The Object Model

Working with Models

Each model stored in the MDB has a simple name, or handle. The word handle is used throughout the metamodel to distinguish internal names (strings that are used within the system and downstream applications to refer to entities) and the external terms that are employed by users and standards. Handles can be understood as local vocabulary. The mode handle is usually the name of the CRDC node that the model supports.

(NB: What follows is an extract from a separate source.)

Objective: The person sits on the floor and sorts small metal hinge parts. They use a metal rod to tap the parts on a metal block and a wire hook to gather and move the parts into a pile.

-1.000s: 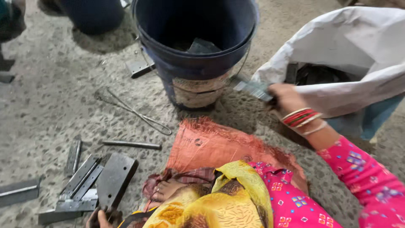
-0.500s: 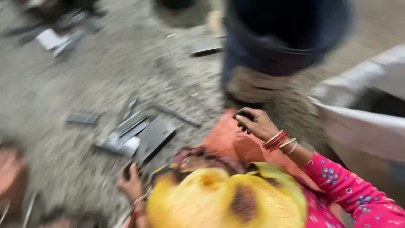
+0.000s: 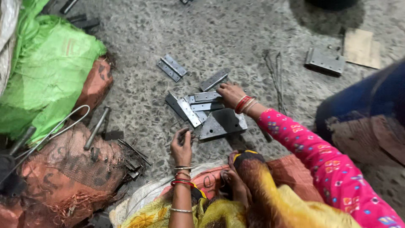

A Model object is meant to represent only one model.

Component Objects

Individual entities in the MDB - nodes, relationships, properties, value sets, terms, concepts, and origins, are represented by instances of corresponding Entity subclasses:

Model methods generally accept these objects as arguments and/or return these objects. To obtain specific scalar information (for example, the handle string) of the object, use the attribute on the object itself:

# print the 'handle' for every property in the model
for p in model.props:
  print(p.handle)

Object attributes

A node in the graph database can possess two kinds of related data. In the (Neo4j) database, node properties are named items of scalar data. These belong directly to the individual nodes, and are referenced via the node. These map very naturally to scalar attributes of a model object. For example, handle is a metamodel node property, and it is accessed simply by the object attribute of the same name, node.handle. In the code, these are referred to as property attributes or scalar-valued attributes.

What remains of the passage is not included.